WORK ORDER :: Setting aside any pictures, reproduce the data exactly.
══════
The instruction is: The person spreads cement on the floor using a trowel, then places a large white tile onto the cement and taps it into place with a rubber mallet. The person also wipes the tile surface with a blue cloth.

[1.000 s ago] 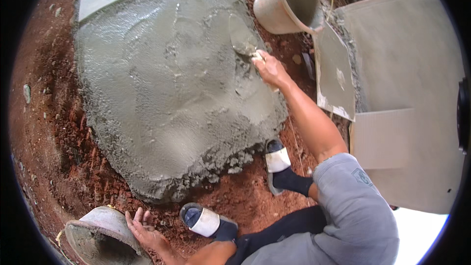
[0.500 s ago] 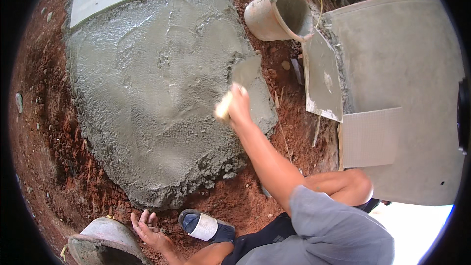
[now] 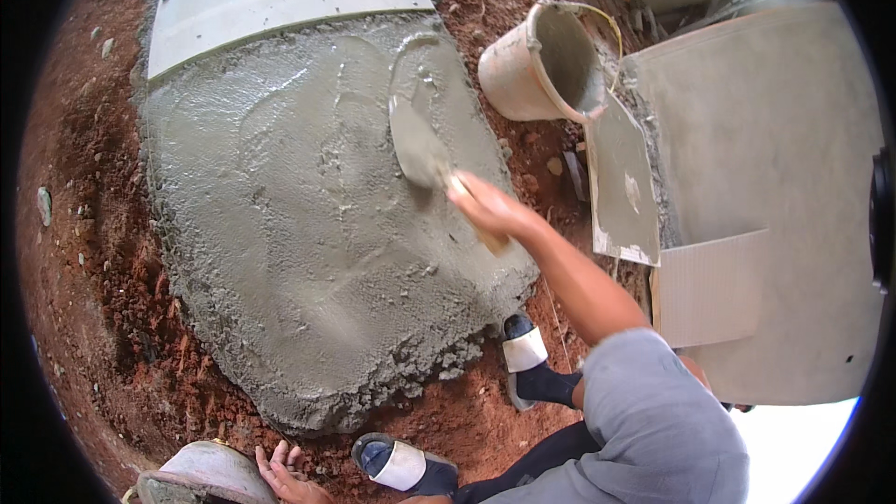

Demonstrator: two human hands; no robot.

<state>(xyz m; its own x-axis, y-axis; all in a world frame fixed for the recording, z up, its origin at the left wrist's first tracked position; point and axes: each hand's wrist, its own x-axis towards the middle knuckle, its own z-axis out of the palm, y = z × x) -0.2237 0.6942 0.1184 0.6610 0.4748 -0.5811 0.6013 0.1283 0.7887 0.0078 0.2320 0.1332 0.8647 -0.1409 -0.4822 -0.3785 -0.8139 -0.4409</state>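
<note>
Clasping trowel (image 3: 417, 145) in right hand (image 3: 487, 207), holding left hand (image 3: 287, 478) loosely spread beside near bucket (image 3: 213, 467), noting tipped far bucket (image 3: 513, 75), grey-smeared inside.

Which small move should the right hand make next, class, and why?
Probably sweep the trowel lightly forward: the right hand already holds it over the wet cement, and curved, uneven marks show just beyond its tip.
</note>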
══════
ANSWER SECTION ::
The instruction is: The person spreads cement on the floor using a trowel, then places a large white tile onto the cement and taps it into place with a rubber mallet. The person also wipes the tile surface with a blue cloth.

[1.000 s ago] 
[0.500 s ago] 
[now] 

Demonstrator: two human hands; no robot.

<state>(xyz m; its own x-axis, y-axis; all in a world frame fixed for the recording, z up, its origin at the left wrist's first tracked position; point and axes: each hand's wrist, its own x-axis towards the middle knuckle, its own z-axis out of the palm, y = z × x) -0.2237 0.6942 0.1184 0.6610 0.4748 -0.5811 0.6013 0.1283 0.7887 0.0078 0.2320 0.1332 0.8647 -0.1409 -0.4822 -0.3785 -0.8139 -0.4409</state>
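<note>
Clasping trowel (image 3: 417, 145) in right hand (image 3: 487, 207), holding left hand (image 3: 287, 478) loosely spread beside near bucket (image 3: 213, 467), noting tipped far bucket (image 3: 513, 75), grey-smeared inside.

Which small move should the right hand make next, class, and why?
Probably sweep the trowel lightly forward: the right hand already holds it over the wet cement, and curved, uneven marks show just beyond its tip.
</note>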

Work on the exercise is now concluded.